What do the lines from the top of the data through the line with "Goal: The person" say? Quote them exactly and include both ends.

Start of DATASET CONTENT

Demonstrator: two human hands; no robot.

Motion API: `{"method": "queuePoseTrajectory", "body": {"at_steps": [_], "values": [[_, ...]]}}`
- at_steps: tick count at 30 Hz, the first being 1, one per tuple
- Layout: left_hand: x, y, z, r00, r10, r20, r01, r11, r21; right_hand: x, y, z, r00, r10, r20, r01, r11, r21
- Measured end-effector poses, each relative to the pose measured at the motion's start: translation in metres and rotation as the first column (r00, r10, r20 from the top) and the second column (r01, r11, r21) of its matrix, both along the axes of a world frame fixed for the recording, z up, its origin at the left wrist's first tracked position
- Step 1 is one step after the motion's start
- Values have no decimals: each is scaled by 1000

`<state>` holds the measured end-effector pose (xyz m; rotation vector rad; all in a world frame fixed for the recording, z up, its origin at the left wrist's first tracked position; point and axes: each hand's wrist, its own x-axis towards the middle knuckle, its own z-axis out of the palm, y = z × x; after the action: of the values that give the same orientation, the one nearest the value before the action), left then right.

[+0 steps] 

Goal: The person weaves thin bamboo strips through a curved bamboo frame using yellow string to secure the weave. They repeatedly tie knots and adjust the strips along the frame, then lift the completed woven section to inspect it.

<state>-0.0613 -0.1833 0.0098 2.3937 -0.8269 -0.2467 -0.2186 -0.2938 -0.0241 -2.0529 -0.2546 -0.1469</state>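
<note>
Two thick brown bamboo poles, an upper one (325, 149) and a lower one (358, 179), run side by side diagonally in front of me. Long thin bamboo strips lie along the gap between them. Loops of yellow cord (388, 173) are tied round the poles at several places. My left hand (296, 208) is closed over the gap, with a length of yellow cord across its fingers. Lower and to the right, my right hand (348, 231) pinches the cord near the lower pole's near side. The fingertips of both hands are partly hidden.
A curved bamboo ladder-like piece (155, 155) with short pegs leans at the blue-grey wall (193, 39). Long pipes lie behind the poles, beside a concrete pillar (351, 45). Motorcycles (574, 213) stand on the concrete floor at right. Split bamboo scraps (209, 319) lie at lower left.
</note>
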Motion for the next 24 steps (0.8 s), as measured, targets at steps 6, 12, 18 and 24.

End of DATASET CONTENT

§ SOLUTION TO THIS PROBLEM:
Demonstrator: two human hands; no robot.

Motion API: `{"method": "queuePoseTrajectory", "body": {"at_steps": [_], "values": [[_, ...]]}}`
- at_steps: tick count at 30 Hz, the first being 1, one per tuple
- Layout: left_hand: x, y, z, r00, r10, r20, r01, r11, r21; right_hand: x, y, z, r00, r10, r20, r01, r11, r21
- Measured end-effector poses, each relative to the pose measured at the motion's start: translation in metres and rotation as the first column (r00, r10, r20 from the top) and the second column (r01, r11, r21) of its matrix, both along the axes of a world frame fixed for the recording, z up, its origin at the left wrist's first tracked position
- Step 1 is one step after the motion's start
- Values have no decimals: each is scaled by 1000

`<state>` holds the measured end-effector pose (xyz m; rotation vector rad; all in a world frame fixed for the recording, z up, its origin at the left wrist's first tracked position; point and axes: each hand's wrist, its own x-axis towards the middle knuckle, its own z-axis out of the palm, y = z × x; after the action: of the values that give the same orientation, the one nearest the value before the action), left then right.

[+0 steps] 

Goal: The person weaves thin bamboo strips through a curved bamboo frame using yellow string to secure the weave. They repeatedly tie knots and adjust the strips along the frame, then lift the completed woven section to inspect it.

Here the output is complete.